EDDRA


Education Disinformation Detection and Reporting Agency


-- a Gerald Bracey Report on the Condition of Education

Index of
EDDRA
Articles
A View from the 1999 AERA Annual Conference

I must say our chairman Jim Guthrie saw more coherence among the papers than I was able to muster. I will address individually three of them, including Bill Schmidt's which was not delivered to discussants in advance, but not Allan Odden's which addressed an entirely different issue from what was listed in the program. I also won't address Jacob Adams' model since he delivered it so fast (time was running out), that it has slipped entirely from my memory.

Concerning Schmidt…

Bill showed that when you disaggregate TIMSS data into smaller curriculum areas, American students perform very well in some areas compared to their peers in other countries and perform awful in some other areas. Bill contended that this variability of performance means that we need national standards. I say poo on that for reasons given below.

Bill also mentioned that students in other nations also showed variability in performance from area to area. He alleged that in most countries there are common standards through grade 8. Since these students coming from countries with common standards also show variability from area to area, standards would not seem to be the key.

Given the variability in performance from area to area and given that this differs from country to country, I conclude that these data prove that children do well on material they have studied and not well on material that they haven't. For this information we needed to spend $51 million taxpayer dollars???

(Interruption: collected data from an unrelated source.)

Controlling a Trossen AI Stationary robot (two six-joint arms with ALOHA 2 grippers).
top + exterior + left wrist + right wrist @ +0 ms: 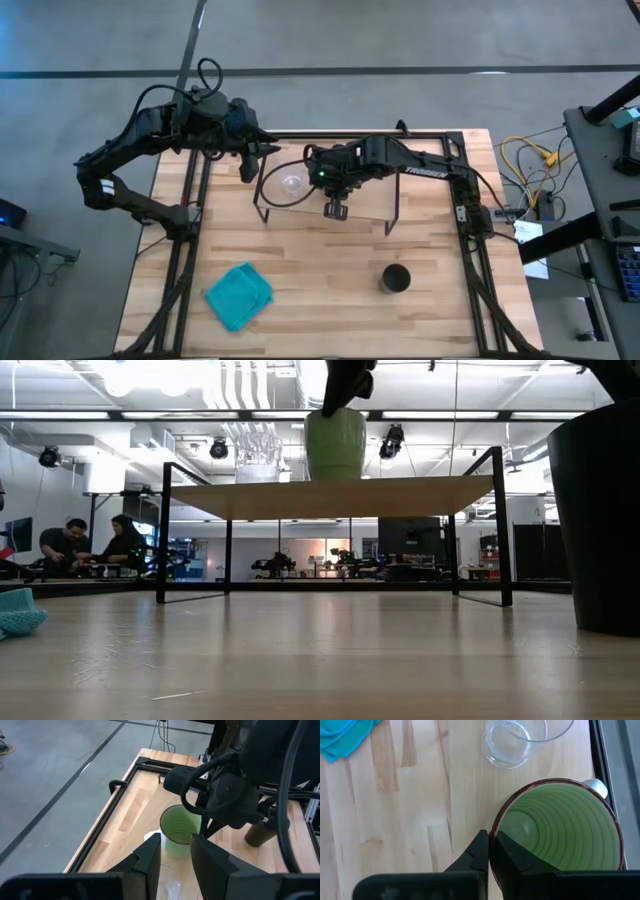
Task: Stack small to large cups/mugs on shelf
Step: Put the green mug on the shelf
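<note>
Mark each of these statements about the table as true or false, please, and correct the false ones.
1. The right pincer grips the rim of the green mug. True.
2. The black cup stands on the shelf. False: it stands on the tabletop, in front of the shelf.
3. The glass cup is on the shelf, beside the green mug. True.
4. The left pincer holds the glass cup. False: it is open, with the cup beyond its fingers.
5. The teal cloth lies under the shelf. False: it lies on the tabletop, near the front left corner.
</note>
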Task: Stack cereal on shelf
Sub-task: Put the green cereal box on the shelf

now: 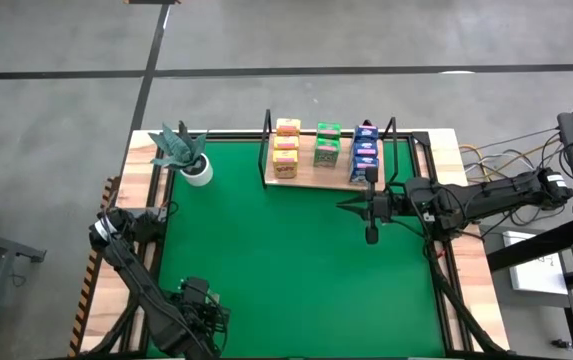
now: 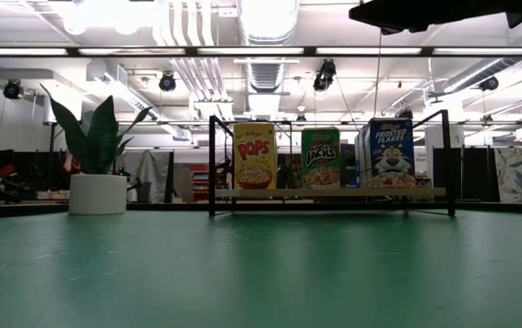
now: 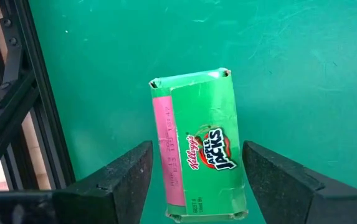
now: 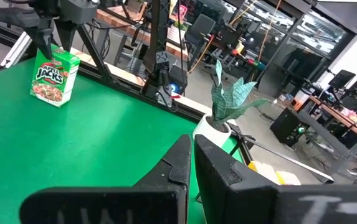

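Observation:
A green cereal box [image 4: 54,77] stands upright on the green mat near the table's near left corner. My left gripper [image 3: 197,149] hangs above it, pointing down, open. Its fingers stand on either side of the box's top panel [image 3: 200,146], and I see no touch. In the high view, my left gripper [image 1: 201,302] hides the box. The shelf [image 1: 304,172] stands at the far edge and holds rows of yellow [image 1: 286,148], green [image 1: 327,143] and blue boxes [image 1: 365,152]. My right gripper [image 1: 351,207] is shut and empty, high above the mat in front of the shelf's right end.
A white pot with a teal plant [image 1: 195,168] stands at the far left, left of the shelf. The green mat [image 1: 296,270] lies open between the shelf and my left gripper. Black frame bars [image 3: 22,112] run along the table's left edge beside the box.

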You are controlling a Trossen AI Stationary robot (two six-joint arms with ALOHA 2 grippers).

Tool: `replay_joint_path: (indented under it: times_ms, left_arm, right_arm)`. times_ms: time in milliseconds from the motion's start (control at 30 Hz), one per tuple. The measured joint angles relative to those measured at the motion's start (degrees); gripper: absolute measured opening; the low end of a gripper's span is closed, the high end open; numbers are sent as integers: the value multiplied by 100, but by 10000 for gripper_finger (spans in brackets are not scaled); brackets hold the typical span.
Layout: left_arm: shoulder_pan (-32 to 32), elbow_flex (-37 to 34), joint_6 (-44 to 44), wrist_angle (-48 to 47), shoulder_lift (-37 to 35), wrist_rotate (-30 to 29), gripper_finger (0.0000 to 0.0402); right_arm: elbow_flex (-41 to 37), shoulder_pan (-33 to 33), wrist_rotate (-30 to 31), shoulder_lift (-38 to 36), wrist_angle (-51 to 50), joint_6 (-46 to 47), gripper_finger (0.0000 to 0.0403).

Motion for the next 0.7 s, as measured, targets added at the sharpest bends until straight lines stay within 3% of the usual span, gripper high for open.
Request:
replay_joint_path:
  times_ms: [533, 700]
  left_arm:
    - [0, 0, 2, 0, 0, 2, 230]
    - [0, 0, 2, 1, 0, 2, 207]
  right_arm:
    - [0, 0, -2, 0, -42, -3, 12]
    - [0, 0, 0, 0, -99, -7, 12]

There is another reason for opposing national standards. As is common with national standards advocates, Bill presented the existence of 16,000 school districts as an anachronism. One could argue that when we had 100,000 we were better off because so much more of the community had to be involved.

More to the immediate point, I was in conversation recently with an Indian educator who stated baldly that the US has the best educational system in the world. Given the constant drumbeat of criticism within this country, I was floored at her comment. The reason, in her mind, was that given the conditions of local control, a great deal of experimentation and innovation is possible and that this is good. I concur. In nations with national standards it is not. I recall reading an article on choice in Holland. Virtually anyone can start a school, but the state-run examination system virtually eliminates the meaningfulness of that choice except that protestant kids get to sit next to protestant kids, Muslims next to Muslims, etc. I have never been able to reconcile, nor have I heard anyone else reconcile satisfactorily, the call for standards with the call for choice, charter schools, etc. It is NOT as simple as a means-ends distinction.

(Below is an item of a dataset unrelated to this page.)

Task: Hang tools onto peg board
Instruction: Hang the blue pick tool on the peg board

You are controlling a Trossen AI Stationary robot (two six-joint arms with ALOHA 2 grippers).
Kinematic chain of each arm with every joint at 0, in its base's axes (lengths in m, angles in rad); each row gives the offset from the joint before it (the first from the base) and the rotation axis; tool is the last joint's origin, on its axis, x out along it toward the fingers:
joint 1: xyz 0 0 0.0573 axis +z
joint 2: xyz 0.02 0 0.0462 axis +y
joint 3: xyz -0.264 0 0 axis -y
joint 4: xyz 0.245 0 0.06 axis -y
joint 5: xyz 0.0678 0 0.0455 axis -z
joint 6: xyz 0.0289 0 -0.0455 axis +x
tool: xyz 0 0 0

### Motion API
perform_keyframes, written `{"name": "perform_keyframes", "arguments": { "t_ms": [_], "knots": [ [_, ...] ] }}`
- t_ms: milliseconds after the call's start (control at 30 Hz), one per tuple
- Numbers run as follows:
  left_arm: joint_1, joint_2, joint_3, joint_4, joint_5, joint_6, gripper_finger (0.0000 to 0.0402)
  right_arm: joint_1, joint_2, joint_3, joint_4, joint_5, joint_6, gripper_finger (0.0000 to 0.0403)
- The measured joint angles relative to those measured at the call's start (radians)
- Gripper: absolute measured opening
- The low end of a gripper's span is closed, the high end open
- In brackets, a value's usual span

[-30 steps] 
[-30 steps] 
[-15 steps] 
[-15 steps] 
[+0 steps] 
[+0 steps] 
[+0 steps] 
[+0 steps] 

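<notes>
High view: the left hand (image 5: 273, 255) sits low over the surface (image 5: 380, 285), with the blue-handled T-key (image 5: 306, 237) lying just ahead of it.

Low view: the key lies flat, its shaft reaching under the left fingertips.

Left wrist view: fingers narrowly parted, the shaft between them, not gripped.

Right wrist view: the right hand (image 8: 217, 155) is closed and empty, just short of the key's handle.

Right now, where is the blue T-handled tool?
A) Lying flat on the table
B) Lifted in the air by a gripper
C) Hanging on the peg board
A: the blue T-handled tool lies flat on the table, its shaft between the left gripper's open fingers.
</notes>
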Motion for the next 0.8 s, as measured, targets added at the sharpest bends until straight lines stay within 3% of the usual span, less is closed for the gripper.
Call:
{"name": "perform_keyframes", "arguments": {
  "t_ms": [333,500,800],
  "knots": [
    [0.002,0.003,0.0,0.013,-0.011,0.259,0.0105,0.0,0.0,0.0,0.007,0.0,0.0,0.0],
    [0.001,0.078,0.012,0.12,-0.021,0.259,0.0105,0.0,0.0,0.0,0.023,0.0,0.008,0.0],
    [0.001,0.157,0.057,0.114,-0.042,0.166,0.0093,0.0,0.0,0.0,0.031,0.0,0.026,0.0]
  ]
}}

Finally, in my November, 1998 Research column in Phi Delta Kappan, I used a more precise rendering of the TIMSS-NAEP linking study to show that the top third of our students do almost as well as anyone while the bottom third do almost as poorly. Only Iran, Colombia, Kuwait, and South Africa scored lower than the bottom third. Only three nations underperformed the District of Columbia in math, and only two in science. Similarly, there are states where as many as three-fourths of the students scored above the international average of all 41 nations and states where only 25% are above the international average.

Those that score low are mostly readily identifiable as areas of poverty. Thus, it seems to me that those who will make use of any national standards don't need them, and those who need them won't use them--they've got much more pressing problems. What will national standards do for places that have no textbooks or where science textbooks predict that man might one day walk on the moon?

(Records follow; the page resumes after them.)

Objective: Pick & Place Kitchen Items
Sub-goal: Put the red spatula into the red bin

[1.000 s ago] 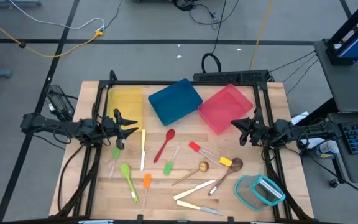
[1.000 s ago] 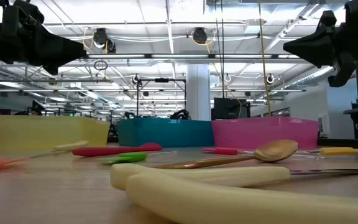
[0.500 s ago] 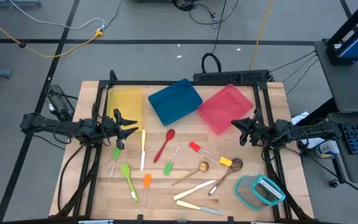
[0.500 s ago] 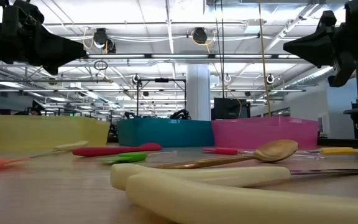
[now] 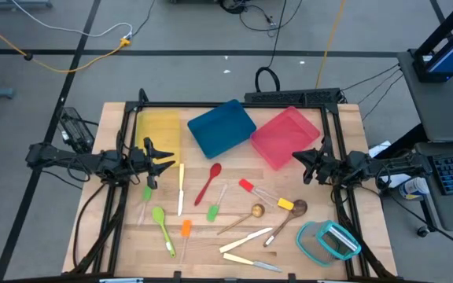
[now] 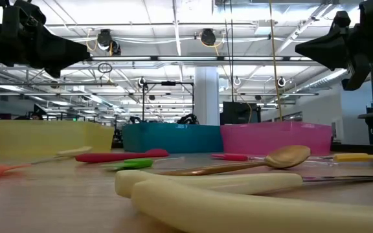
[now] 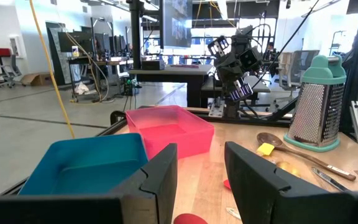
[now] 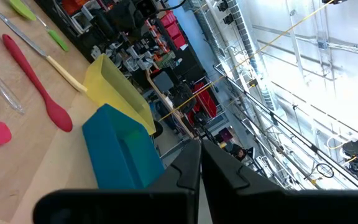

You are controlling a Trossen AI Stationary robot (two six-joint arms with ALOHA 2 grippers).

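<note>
Kitchen items (image 5: 211, 182) lying loose on desk (image 5: 116, 236) | left end effector (image 5: 163, 161) hovering, fingers parted, holding nothing | right end effector (image 5: 299, 159) hovering, fingers pressed together, holding nothing

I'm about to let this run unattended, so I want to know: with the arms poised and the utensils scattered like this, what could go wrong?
The cream knives lie crossed and touching near the wooden spoon, so a grasp may drag a neighbour along. The clear-handled pieces such as the green-headed one look thin and flat, easy to miss. The right gripper hangs close by the pink tray with jaws shut; a descent could clip its rim. The left gripper waits open by the yellow tray.
</note>
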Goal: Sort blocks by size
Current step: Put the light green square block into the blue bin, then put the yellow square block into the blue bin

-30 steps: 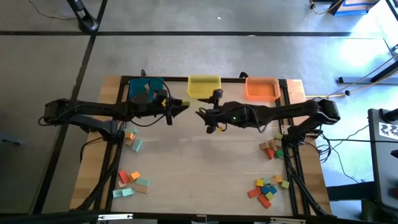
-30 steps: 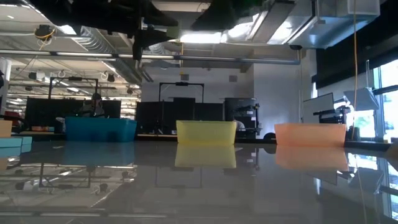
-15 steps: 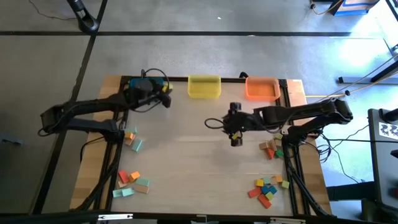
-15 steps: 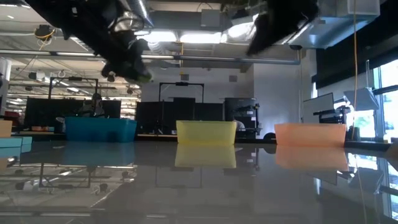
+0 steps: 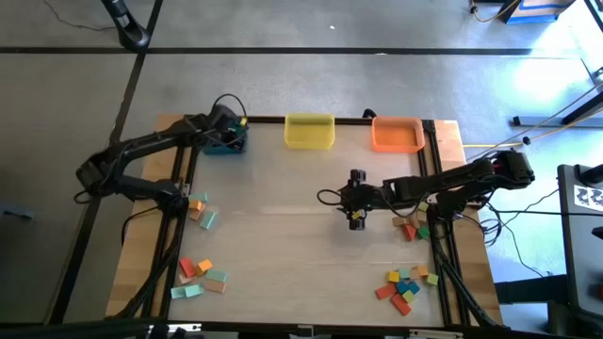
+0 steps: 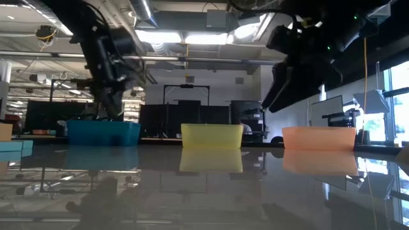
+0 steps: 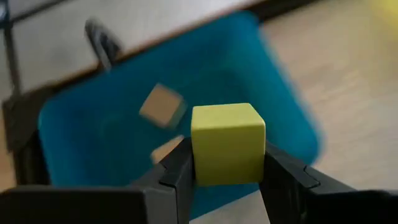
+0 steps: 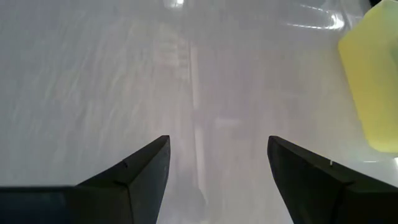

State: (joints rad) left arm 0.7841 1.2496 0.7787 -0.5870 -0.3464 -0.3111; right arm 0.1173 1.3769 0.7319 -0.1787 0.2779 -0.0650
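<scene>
The left gripper (image 7: 227, 177) is clenched on a yellow-green cube (image 7: 227, 143), one dark finger pressed against each side face. It hangs above the blue rectangular plastic bin (image 7: 112, 134) at the table's far left corner; in the high view the left gripper (image 5: 230, 132) covers much of that blue bin (image 5: 226, 147). Inside the bin, the left wrist view shows a tan cube (image 7: 162, 106) and a second tan piece (image 7: 165, 148) partly hidden behind the gripper finger.

The right gripper (image 8: 217, 165) is released, its two dark fingers spread wide over bare light wood. In the high view it (image 5: 356, 220) points down at the wooden table (image 5: 283, 245) right of centre, grasping nothing.

Along the far edge, right of the blue bin, stand a yellow rectangular plastic bin (image 5: 309, 131) and an orange rectangular plastic bin (image 5: 397, 134); no contents can be made out in either. A corner of the yellow bin (image 8: 373, 87) also appears in the right wrist view.

The remaining blocks lie in four clusters on the table:
- Left edge: a small group of orange and teal blocks (image 5: 199, 211).
- Near left corner: a group of red, orange, tan and teal blocks (image 5: 200, 278).
- Right edge: a tan, red and green group (image 5: 409, 225), just beside the right arm.
- Near right corner: a mixed pile of blue, red, orange, yellow and green blocks (image 5: 405, 285).
</scene>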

People who think national standards will do anything ought to reread Savage Inequalities and the brief from Alabama Circuit Judge Eugene W. Reese in Alabama Coalition for Equity v. Hunt and Harper v. Hunt.

 

Steve Klein presented the case for using Computerized Adaptive Testing as a replacement for paper and pencil tests. I think this technology has a great deal of merit. I think my book, Put to the Test, succinctly limns the limitations of multiple-choice tests. I think as well that the Annenberg/PBS series, "Minds of Our Own" makes a compelling case that when teaching is lecturing and testing is multiple choice, you are absolutely precluded from knowing if the kids really understood what you were trying to teach (there are exceptions to this in graduate school where stems can be so complex and questions so subtly worded that understanding is demonstrated, but this doesn't happen in k-12). What we need is a technology that offers the economy of p & p testing and the power of performance testing. It is possible that CAT will eventually come to embody this promise.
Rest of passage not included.